Stephanie Ramage has a post up dealing with the APD and
her accusation of data manipulation:
As Rafael Goyeneche, president of the New Orleans Metropolitan Crime Commission, told me in November, Pennington was besotted with COMSTAT, a crime data mapping system that he later brought to Atlanta. Basically, it’s a numbers tracker. By focusing on the numbers of crime, rather than crime itself, Pennington set a tone in the NOPD that encouraged district majors (what we call zone majors in Atlanta) to compete with each other for low crime stats. The result was cops underreporting crime. Unwittingly or not, employees in any institution tend to pick up on what matters to their boss, and they act accordingly.
I certainly think Ramage has a point about underreporting, but I don't think it may be as
malicious intentional as she suggests.

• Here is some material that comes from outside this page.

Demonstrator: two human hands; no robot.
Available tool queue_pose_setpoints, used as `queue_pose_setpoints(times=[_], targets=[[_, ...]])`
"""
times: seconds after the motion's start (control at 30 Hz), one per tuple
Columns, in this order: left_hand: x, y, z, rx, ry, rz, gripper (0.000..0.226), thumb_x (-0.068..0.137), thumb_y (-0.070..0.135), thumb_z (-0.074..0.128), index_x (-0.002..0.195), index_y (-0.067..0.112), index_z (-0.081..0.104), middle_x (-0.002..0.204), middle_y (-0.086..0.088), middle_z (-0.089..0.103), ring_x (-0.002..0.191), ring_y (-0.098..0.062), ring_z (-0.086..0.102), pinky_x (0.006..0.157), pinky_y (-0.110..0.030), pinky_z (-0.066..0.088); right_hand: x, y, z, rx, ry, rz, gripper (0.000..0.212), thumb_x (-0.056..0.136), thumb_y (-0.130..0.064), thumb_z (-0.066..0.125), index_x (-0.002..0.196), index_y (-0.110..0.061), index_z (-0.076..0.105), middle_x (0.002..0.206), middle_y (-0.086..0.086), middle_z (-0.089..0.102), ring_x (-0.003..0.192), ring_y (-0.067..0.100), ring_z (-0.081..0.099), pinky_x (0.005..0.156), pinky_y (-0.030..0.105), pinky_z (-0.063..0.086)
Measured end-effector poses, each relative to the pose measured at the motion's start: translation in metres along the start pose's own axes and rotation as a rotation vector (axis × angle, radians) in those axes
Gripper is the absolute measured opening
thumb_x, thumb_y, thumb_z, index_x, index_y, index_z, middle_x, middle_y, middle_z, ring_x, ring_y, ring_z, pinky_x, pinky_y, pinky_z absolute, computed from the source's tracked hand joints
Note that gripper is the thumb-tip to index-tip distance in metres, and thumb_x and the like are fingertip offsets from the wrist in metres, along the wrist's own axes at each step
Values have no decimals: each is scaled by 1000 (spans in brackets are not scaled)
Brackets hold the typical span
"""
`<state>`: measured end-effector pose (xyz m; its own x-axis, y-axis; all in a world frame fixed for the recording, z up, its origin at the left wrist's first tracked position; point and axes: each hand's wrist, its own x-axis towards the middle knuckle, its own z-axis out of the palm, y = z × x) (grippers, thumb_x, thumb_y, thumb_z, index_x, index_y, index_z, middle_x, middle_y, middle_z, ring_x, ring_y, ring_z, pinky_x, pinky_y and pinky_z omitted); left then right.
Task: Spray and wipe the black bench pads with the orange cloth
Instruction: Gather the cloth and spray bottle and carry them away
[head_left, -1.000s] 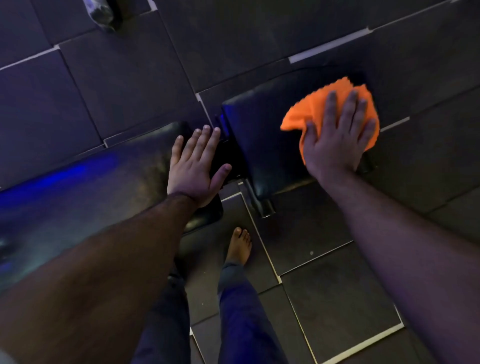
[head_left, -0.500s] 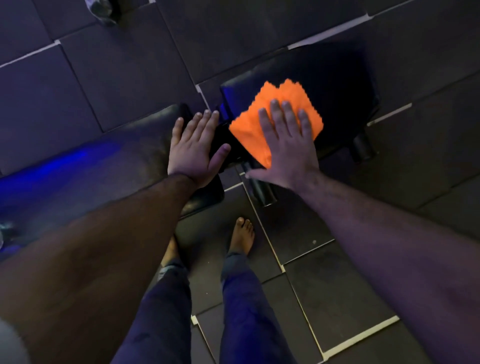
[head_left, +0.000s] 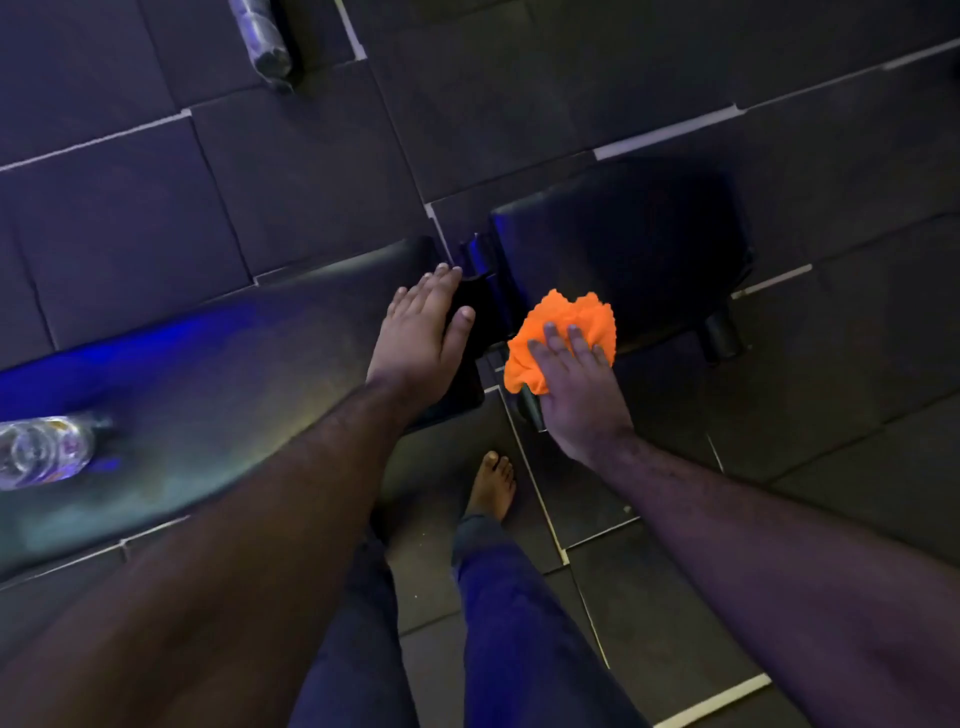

I want to stress 'may,' because I can't know how intentional these things are inside the APD.
In b-school, one phrase that has come up a few times is "you get what you measure." When you make someone's performance evaluation dependent on a measurement, that measurement will likely improve. What WON'T improve is anything else. You are, in essence, telling them that all you care about is the measurement. If a low reporting of crime numbers is what you want, that is what you will get - never mind if it impacts customer satisfaction, or if response times stay high, or other aspects of the job that officers aren't spending their time on. You will get what you measure, and that is all.
This is why I've been calling for more than "more cops," but an organizational overhaul of the Police Department and an audit of their management practices. Are the police using a holistic scorecard, or is there too much focusing on the reported crime numbers? I think you can still use metrics to asses performance, but lets use more than just the number of reported crimes.
My first thought at some metrics I'd love to see published every month or at least quarter, in simple CSV files so that anyone with excel can do their own analysis if they want to:
- Reported crimes, by type, zone, beat, etc.
- Crimes solved, and whether that person was convicted (do they even keep track of this?)
- Number of calls responded to, location, and how many were reported as crimes (this would help measure Ramage's accusation)
- Response times, by zone, beat, etc.
- Call center wait times, blackout times
- Some sort of customer satisfaction measure - something like a quarterly poll of city residents, or some other regular
The city has some of this stuff, but they happen in irregular audits. I'd love to see the APD set up to record this stuff regularly.